The post also continues here, after the jump.
“I’ve crossed the line from mock documentaries to real ones,” he told the audience. The film features interviews with engineers tasked with evaluating post-storm information. “Why did New Orleans flood?” Shearer asks. Their answers include detailed findings about the shoddy construction of the levees, and the backlash they confronted upon attempting to make these findings public.
One of these engineers, Ivor van Heerden, for example, talks about losing his job as deputy director of Louisiana State University’s hurricane centre after delivering his report on the many failures presided over by the Army Corps of Engineers in the years leading up to Katrina . Maria Garzino, another engineer, says she told her superiors at the Army Corps of Engineers that the hydraulic pumps installed after the storm were faulty, only to see her reports ignored.

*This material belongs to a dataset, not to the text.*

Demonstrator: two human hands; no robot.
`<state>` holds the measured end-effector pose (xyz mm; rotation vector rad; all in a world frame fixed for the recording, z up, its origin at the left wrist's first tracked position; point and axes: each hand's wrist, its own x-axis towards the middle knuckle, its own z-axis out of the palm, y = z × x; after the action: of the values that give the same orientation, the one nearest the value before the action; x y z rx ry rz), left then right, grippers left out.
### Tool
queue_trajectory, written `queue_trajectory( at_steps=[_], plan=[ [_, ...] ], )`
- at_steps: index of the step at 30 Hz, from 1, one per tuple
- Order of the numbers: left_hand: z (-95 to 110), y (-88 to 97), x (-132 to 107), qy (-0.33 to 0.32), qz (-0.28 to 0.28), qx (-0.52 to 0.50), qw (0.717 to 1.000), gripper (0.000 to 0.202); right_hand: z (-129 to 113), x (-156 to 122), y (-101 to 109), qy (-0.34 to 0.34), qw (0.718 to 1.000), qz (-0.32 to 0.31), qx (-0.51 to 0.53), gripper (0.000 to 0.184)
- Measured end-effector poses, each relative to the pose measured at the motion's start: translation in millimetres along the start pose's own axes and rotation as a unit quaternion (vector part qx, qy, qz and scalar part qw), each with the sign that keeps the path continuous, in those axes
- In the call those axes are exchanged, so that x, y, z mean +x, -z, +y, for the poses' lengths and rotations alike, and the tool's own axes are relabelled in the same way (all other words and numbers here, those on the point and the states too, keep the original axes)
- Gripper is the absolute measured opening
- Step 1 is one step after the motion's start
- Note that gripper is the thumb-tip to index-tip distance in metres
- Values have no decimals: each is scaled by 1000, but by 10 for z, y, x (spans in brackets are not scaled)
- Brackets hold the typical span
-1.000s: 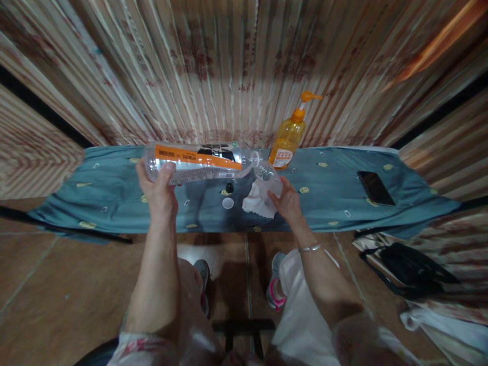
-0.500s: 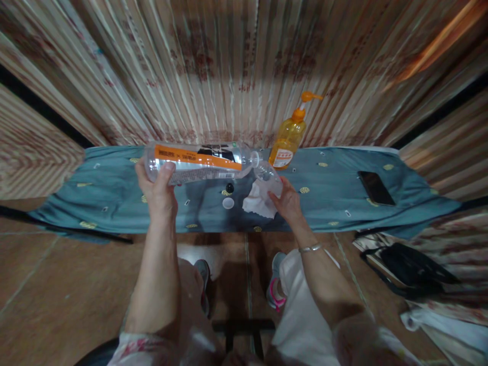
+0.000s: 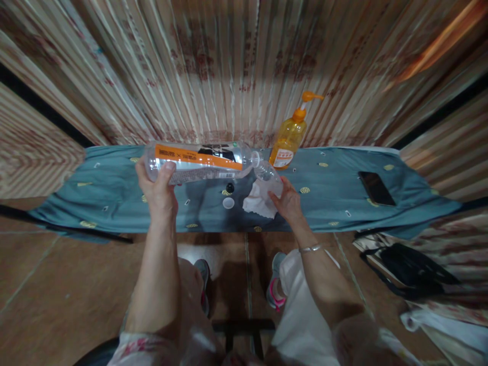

Where films such as “Trouble the Water” and Spike Lee’s two four-hour documentaries on the subject—the award-winning “When the Levees Broke” and “If God is Willing and Da Creek Don’t Rise”—are heavily emotional endeavours that tackle issues of race and class among New Orleans residents, Shearer’s film spends more time considering the science and politics behind the mess.
Key to Shearer’s film are interviews with experts about the construction of the Mississippi River-Gulf Outlet canal, a waterway designed to shorten shipping routes into the New Orleans’ inner harbour. Critics of the canal, which was built in the mid-1960s by the Corps of Engineers, blame it for weakening the Louisiana coastline and so allowing the storm to overwhelm the levees and flood barriers.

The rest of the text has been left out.